Questi riti, a noi che viviamo in altri tempi,  possono sembrare un po’ antiquati e sorpassati. Ma resta qualche cosa che la nostra civiltà odierna deve assimilare, se si vuole essere veri genitori, evitando gli errori che si constatano spesso. A cominciare dal più grosso: discutendo con i fidanzati che si preparano al matrimonio, non è raro sentir dire che “vogliono” dei figli, come se  fossero considerati un elemento di fortuna e di conforto, una compagnia, o addirittura un mezzo per consolidare, rafforzare una coppia vacillante. Procreare bambini per se stessi, per il proprio uso e consumo!  La vita si incaricherà molto presto di disilludere. E’ molto importante avere fin dall’inizio il vero senso dell’esistenza. I figli non sono un diritto, ma un dono; non si pretendono, ma si accolgono.
Ricordiamolo sempre: non si dà la vita, la si trasmette. Le cellule genetiche che i genitori trasmettono, vengono da prima di loro. Sono un’ereditarietà si dice, prima ancora che un’eredità: cioè un passaggio da una persona all’altra iscritto nella nostra stessa natura umana.  Il colore dei capelli e degli occhi, vengono da più lontano che da noi. La stessa vita è stata donata anche a noi, e noi passiamo la staffetta.

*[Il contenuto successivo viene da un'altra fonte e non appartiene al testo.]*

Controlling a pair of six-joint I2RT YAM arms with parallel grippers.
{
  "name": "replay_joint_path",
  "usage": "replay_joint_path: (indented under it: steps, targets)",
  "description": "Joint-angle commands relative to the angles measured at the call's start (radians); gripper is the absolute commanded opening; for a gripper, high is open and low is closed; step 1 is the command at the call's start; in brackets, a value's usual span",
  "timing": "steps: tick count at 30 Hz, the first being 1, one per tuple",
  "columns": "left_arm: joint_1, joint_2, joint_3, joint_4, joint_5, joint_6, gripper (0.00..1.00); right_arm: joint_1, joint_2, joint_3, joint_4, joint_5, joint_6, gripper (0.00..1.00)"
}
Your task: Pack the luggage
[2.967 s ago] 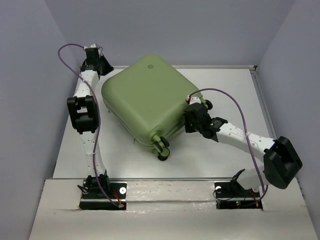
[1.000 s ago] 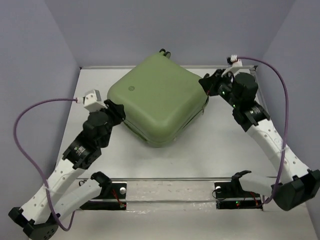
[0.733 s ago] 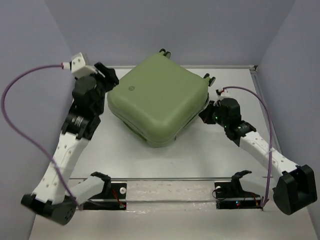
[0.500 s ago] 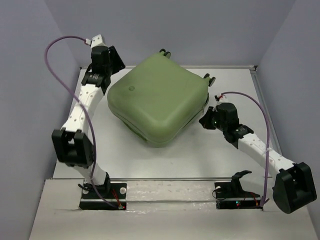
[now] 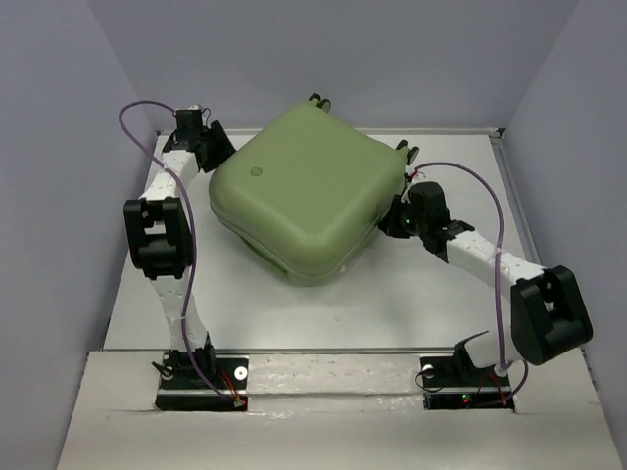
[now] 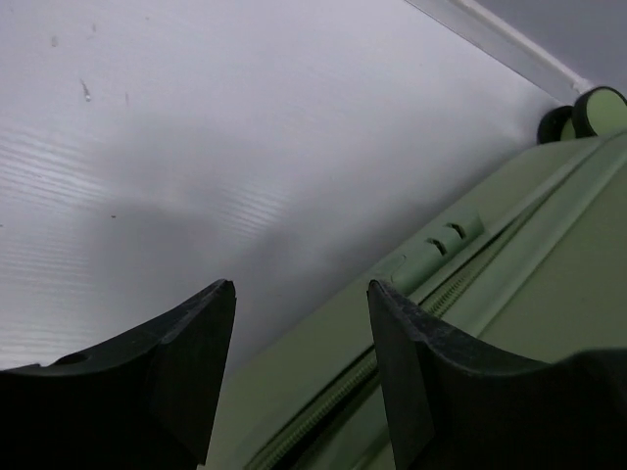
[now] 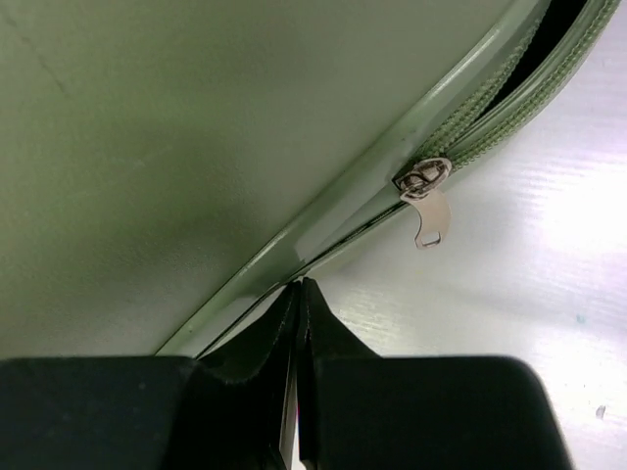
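Note:
The luggage (image 5: pixel 304 191), a pale green hard-shell case, lies flat and closed in the middle of the table, turned like a diamond. My left gripper (image 5: pixel 212 149) is open at its back left corner. In the left wrist view the fingers (image 6: pixel 186 362) straddle the zip seam (image 6: pixel 323 411) of the luggage (image 6: pixel 549 225), holding nothing. My right gripper (image 5: pixel 396 219) is shut at the luggage's right edge. Its closed tips (image 7: pixel 299 286) meet the rim of the shell (image 7: pixel 196 127), just left of a metal zip pull (image 7: pixel 428 211). Beyond the pull the zip gapes open (image 7: pixel 558 39).
Black wheels stick out at the luggage's far corner (image 5: pixel 318 100) and right corner (image 5: pixel 404 149). Grey walls enclose the table on the left, back and right. Bare table (image 5: pixel 411 294) lies in front of the luggage. Purple cables loop off both arms.
My left arm swung from the luggage's front left up to its back left corner, its jaws opening wider. The right arm came down from the back right to the right edge. The luggage stayed put.

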Motion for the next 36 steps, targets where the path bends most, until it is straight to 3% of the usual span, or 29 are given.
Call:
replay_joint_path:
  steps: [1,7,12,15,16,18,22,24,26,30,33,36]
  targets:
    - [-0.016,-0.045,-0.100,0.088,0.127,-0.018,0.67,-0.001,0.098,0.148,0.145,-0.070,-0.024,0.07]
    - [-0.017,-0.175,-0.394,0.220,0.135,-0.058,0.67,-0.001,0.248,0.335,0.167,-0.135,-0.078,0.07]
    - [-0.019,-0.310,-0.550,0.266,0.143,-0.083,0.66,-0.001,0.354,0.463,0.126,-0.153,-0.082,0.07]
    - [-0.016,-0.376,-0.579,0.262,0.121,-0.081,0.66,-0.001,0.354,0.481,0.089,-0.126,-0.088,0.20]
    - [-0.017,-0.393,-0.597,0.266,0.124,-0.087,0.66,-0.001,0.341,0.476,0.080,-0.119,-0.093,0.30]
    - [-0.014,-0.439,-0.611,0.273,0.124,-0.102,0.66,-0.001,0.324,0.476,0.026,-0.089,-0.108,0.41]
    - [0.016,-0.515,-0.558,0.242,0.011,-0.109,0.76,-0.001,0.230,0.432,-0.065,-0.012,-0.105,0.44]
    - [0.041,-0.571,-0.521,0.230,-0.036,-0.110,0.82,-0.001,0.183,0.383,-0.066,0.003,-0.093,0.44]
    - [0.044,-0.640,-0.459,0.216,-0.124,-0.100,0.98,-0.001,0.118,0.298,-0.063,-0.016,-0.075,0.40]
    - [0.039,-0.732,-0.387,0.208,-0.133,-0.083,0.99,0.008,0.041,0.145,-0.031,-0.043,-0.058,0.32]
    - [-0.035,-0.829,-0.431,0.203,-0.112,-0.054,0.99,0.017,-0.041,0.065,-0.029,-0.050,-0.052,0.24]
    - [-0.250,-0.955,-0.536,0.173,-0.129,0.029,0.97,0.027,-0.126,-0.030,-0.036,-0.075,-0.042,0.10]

Non solo sul piano fisiologico e genetico, ma su tutti i piani; una certa saggezza, una certa cultura, un certo modo di vivere, di affrontare il mondo, un certo stile di vita familiare: tutto ciò si prolunga nei posteri, ma viene da prima di noi. Più si invecchia, più ci si rende conto di avere ricevuto per eredità un mucchio di cose. La vita è dunque qualche cosa che  si riceve e che poi si trasmette: ci è stata data da Dio e, dopo tutta la nostra storia personale, la riconsegneremo a Dio.
Oggi sempre più i figli mostrano lati imprevisti e forse anche un po’ misteriosi. In un clima culturale in cui le coppie sono rese molto più fragili, nonostante i figli abbiano ricevuto molto dei loro genitori negli aspetti fisici e educativi, essi rifiutano l’atteg­giamento di dover ricevere, senza operare una scelta personale, un modo di vedere la realtà e perfino una fede. D’altra parte c’è anche, nell’universo familiare reso così fragile,  una specie di paura di fronte al mondo dei giovani: basti pensare alle distanze che gli adulti prendono da alcune manifestazioni scolastiche o di piazza giovanili che, al di là di certi eccessi, a volte nascono da motivazioni condivisibili. Si ha l’impressione che i due mondi, degli adulti e dei giovani, vivano come un composto chimico i cui elementi non interreagiscono per formare una realtà nuova.
Nel suo messaggio per la Giornata della Pace di quest’anno, Benedetto XVI auspicava per i genitori verso i loro figli  una “ presenza che permetta una sempre più profonda condivisione del cammino, per poter trasmettere quell’esperienza e quelle certezze acquisite con gli anni, che solo con il tempo trascorso insieme si possono comunicare”.

Come Giuseppe e Maria dovremmo imparare a “stupirci” davanti ad ogni figlio, trasformando le relazioni familiari in un progetto di vita. Se lo stile di relazioni che il bambino vive è quello dove uno sospetta dell’altro, dove si vive in uno stato di conflitto permanente, dove si ripiega su una cellula familiare simile a un ghetto senza apertura al mondo, il bambino adotterà gli stessi modi di pensare, di giudicare e di porsi nel mondo.  Al contrario occorre essere una coppia aperta, solare, unita. Occorre avere cura degli altri, una certa generosità: tutto ciò a sua volta viene trasmesso, e non solo i cromosomi.
Allora ogni figlio susciterà in chi lo accosta la gioia della profetessa Anna, che “sopraggiunta in quel momento, si mise anche lei a lodare Dio e parlava del bambino a quanti aspettavano la redenzione di Gerusa­lemme”.